Seeing as China boasts the world’s second largest economy, the fact its continuing slowdown is being felt elsewhere comes as no great surprise. In spite of recent growth, which is still comfortably within the government’s targeted range, some analysts believe China’s troubles could spark another global recession. This is especially bad news for South Africa as well as other parts of Africa, who have built an increasingly close relationship with China over the past years. So, how will China’s economic crisis affect Africa exactly?
h3. Rand Value
As opposed to every other African currency, the South African Rand is the only currency traded on the “carry-trade”, a money market where foreign exchange brokers base their valuations on a country’s economic strength and future prospects. On the back of China’s slowdown, South Africa’s already meagre economic growth is getting even weaker, with manufacturing and mining bearing the brunt.
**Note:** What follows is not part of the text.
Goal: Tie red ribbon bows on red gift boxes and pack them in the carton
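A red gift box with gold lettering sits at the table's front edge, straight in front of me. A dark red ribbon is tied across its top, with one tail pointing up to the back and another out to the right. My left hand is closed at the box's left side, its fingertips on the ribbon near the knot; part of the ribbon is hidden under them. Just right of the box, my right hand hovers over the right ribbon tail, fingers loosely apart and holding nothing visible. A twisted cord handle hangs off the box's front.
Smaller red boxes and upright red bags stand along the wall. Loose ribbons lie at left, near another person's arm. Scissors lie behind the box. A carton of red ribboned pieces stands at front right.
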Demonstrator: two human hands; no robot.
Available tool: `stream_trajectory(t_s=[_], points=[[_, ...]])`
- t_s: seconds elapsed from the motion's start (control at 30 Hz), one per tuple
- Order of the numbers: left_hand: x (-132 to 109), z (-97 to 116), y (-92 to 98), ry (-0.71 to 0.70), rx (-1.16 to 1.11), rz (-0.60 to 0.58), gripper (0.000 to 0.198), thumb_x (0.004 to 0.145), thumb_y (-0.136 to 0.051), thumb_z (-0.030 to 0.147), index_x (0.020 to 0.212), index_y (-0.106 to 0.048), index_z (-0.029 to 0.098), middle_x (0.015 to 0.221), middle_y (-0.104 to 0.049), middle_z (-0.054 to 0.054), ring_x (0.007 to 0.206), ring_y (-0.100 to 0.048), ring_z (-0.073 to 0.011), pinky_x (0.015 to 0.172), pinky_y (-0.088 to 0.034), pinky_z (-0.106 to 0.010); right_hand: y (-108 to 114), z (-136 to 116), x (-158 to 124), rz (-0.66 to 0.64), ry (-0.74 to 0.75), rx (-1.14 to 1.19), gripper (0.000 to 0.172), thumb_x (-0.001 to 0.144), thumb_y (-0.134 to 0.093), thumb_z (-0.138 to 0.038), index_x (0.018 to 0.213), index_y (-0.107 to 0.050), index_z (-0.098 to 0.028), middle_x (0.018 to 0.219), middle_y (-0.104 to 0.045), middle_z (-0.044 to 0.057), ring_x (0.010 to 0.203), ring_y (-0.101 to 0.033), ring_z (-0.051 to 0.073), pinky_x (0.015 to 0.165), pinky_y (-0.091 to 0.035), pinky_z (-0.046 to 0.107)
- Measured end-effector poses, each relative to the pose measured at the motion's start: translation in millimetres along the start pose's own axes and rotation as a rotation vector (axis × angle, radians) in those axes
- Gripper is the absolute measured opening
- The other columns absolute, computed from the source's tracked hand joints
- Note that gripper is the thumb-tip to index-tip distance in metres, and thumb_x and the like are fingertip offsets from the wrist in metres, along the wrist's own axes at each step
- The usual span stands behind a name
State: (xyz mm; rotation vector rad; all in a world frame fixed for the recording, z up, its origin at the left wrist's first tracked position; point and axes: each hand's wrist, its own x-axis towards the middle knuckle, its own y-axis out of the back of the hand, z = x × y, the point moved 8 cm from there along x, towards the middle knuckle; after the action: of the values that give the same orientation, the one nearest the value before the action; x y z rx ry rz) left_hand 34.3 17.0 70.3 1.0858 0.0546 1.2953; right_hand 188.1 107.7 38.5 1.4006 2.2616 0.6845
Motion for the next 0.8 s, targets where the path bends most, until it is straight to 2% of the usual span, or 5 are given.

When combined with volatile commodity prices, a number of traders believe the Rand is too risky and aren’t choosing to invest.
h3. Stock Exchange
With 40% of the daily trades on the Johannesburg Securities Exchange (JSE) coming from foreign investors, the largest bourse in Africa will also feel the adverse side-affects of China’s economic slowdown. The South African Reserve Bank (SARB) has previously been asked to impose capital controls on how much money traders could withdraw from the country, but it rejected the notion on the grounds that this goes against the grain of a free market economy.
h3. Tourism Industry
Even though a temporarily weaker Rand means that South Africa is now more affordable for several foreign tourists, this doesn’t mean to say scores of Chinese holidaymakers will make their way here in a hurry, as the yuan continues to struggle as well. In South Africa, the inconsistent and bureaucratic visa regulations only add insult to injury, as travellers from China who can afford to visit are given yet another reason to stay away. Thank you again, Minister Gigaba!
h3. Trade and Investment
Not only is China the number-one trading partner for most African countries, it also has more than US$ 20bn (ZAR 280bn) in investments, which doesn’t even take development aid into account. But a devaluation of the Chinese yuan means less demand for African goods, as they are priced in US Dollars and therefore more expensive. Over a prolonged period of time, less trade and investment with China could see the individual economies of Africa shrink significantly. However, donations from the European Union and the USA as well as more trade between African countries should offset the China-effect.
After negotiating a favourable trade-exchange agreement, China provided loans to the national oil company in Angola. But due to the global slump in oil prices, Angola’s economy may suffer without China’s help. Zambia and South Sudan could also be affected by China’s financial clout. Several Chinese immigrants have built retail and construction empires in Zambia, while the commercial terms of oil deals with South Sudan may soon change.
In this globalised world, things that happen to one country matter a lot across the globe, especially one with the economic clout of China. But this does not mean that the current weakness of the South African economy can only be blamed on struggles of our trading partners, the major reason still vests in a Government that consists of clowns rather than politicians.